Dopo aver visitato i malati (to round patients) che gli sono stati affidati, controllato le radiografie (X-rays) e alcuni labs, il resident deve scrivere una progress note.
Quindi ci sara’ il morning report, l’incontro con l’attending, che ascoltera’ la presentazione dei nuovi casi, chiedera’ il follow-up dei pazienti ricoverati i giorni precedenti che quindi visitera’ assieme ai residents e studenti.
Difficile partecipare a questi incontri senza essere chiamati dal beeper, noti per il loro suono petulante, una sorta di “grillo parlante”.
La diagnosi e terapia e’ comunque impostata dal resident che funge da team leader e queste semmai vengono contestate dall’attending durante i rounds.
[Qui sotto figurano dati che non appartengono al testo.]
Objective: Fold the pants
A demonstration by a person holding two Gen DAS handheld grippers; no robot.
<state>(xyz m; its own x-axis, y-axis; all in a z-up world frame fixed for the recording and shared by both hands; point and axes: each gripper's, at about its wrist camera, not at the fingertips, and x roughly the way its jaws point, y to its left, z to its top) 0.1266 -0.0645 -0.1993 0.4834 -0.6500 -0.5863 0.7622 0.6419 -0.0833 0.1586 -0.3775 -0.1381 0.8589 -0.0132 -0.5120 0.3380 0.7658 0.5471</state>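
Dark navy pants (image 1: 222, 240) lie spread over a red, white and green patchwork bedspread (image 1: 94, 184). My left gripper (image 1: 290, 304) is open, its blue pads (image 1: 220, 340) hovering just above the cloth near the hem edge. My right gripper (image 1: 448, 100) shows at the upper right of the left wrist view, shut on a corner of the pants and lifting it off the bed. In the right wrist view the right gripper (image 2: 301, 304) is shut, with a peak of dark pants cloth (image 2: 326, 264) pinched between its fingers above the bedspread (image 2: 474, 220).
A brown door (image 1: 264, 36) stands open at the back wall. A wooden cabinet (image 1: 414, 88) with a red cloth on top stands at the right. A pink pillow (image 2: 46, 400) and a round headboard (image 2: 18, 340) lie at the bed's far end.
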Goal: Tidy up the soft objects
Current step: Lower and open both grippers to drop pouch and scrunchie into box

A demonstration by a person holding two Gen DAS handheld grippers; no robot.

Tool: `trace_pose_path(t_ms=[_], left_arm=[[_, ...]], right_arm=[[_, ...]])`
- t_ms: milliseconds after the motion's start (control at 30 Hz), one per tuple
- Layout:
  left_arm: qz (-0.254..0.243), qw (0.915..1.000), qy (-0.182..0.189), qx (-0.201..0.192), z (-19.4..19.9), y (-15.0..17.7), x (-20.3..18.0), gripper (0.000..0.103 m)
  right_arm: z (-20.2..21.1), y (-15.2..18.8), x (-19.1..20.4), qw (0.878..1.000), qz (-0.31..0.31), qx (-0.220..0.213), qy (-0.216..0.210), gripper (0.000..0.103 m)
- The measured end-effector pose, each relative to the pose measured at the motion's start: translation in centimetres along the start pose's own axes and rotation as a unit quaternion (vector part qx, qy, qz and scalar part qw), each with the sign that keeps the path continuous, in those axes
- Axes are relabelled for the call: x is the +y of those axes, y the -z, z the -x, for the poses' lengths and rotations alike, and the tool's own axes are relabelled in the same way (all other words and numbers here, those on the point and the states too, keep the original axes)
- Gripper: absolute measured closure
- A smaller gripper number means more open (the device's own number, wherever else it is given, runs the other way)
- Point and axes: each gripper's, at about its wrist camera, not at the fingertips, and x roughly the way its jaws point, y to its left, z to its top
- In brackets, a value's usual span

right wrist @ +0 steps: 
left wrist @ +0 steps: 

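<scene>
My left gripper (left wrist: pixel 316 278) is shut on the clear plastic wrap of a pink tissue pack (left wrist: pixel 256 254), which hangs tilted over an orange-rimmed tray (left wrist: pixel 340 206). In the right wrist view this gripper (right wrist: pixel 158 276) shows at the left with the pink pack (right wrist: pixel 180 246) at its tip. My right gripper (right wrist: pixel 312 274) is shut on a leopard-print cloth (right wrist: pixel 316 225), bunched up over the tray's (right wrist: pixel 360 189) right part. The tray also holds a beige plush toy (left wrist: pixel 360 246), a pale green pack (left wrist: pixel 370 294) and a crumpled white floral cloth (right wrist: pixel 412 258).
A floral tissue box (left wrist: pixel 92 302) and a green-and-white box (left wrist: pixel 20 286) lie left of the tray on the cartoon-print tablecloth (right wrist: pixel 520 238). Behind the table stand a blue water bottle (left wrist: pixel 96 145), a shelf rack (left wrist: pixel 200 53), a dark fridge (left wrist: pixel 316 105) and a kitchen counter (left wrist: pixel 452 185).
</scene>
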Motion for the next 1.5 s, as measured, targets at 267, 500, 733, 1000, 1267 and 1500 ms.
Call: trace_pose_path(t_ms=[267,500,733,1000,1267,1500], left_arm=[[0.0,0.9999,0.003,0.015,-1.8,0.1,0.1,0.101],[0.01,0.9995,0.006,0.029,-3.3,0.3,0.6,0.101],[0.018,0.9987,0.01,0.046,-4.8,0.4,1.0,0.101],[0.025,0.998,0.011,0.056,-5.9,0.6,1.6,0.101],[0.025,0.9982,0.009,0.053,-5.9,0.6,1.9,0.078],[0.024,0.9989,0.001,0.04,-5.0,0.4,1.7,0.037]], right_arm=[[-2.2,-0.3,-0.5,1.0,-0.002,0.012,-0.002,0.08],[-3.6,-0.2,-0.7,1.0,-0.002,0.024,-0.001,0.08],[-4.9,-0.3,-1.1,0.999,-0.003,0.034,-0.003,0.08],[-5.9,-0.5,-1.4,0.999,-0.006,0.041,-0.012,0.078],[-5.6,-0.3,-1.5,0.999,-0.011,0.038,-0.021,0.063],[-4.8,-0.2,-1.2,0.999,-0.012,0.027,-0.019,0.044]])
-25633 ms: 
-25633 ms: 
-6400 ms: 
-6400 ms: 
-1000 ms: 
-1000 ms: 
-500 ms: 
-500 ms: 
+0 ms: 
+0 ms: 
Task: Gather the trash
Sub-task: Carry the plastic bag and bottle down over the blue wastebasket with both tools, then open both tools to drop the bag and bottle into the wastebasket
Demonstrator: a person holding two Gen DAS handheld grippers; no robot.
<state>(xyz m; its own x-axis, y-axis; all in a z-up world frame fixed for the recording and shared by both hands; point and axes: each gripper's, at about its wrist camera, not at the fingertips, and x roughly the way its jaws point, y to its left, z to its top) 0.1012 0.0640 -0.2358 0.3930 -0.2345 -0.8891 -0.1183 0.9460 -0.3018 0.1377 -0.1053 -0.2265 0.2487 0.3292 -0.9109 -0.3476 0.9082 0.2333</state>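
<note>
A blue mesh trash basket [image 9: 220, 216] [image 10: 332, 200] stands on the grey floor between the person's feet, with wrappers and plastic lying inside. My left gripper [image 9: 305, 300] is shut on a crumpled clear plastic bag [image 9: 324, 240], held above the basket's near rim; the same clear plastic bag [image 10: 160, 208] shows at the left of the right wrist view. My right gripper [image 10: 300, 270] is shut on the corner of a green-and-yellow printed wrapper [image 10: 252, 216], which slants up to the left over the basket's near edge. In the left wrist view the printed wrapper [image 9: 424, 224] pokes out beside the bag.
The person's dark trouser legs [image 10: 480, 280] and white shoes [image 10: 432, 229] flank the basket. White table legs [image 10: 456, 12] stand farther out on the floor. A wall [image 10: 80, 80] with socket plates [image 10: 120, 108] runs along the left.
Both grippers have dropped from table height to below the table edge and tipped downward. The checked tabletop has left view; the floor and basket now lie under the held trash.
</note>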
I pazienti stessi possono poi o avere un medico privato (private attending) che li segue in parallelo e che interagira’ con il team o essere di fatto affidati alla responsabilita’ del attending del team. In quel caso si diranno ward patients.
Dopo i rounds si torna a seguire il progresso clinico dei malati, a occuparsi della prenotazione (scheduling) dei test diagnostici e del loro esito, della richiesta di consulenze (consult) eseguite nei centri di training dai fellows e universalmente ottenute entro 12 ore o al massimo 24. Una breve pausa nella cafeteria e poi di nuovo una breve visita, la dimissione (discharge) di alcuni pazienti, i colloqui con i familiari, quindi l’incontro tra students, interns e residents nel pomeriggio per fare il punto, scrivere eventuali ordini di terapia (orders) e prepararsi per il signout.
Chi non e’ di
guardia (on call) infatti va a casa tra
le 5 e le 7 lasciando il sign-out del
team al resident di guardia la notte. I medici di guardia solitamente
si vedono, anche perche’ non avendo una suddivisione in reparti tendono a spostarsi molto all’interno
dell’ospedale e ad incontrarsi. Solitamente la guardia e’ fatta da
un resident ed un intern ogni 3 o 4 giorni. Dopo la guardia si
prende comunque parte ai rounds, quindi la giornata iniziata alle 6 o
6:30 del giorno prima terminera’ verso le 10-11 AM.
Tutto il lavoro eseguito dal team deve essere documentato, quindi risulta fondamentale l’efficienza della cartella, (chart) che deve essere facile da consultare e compilare.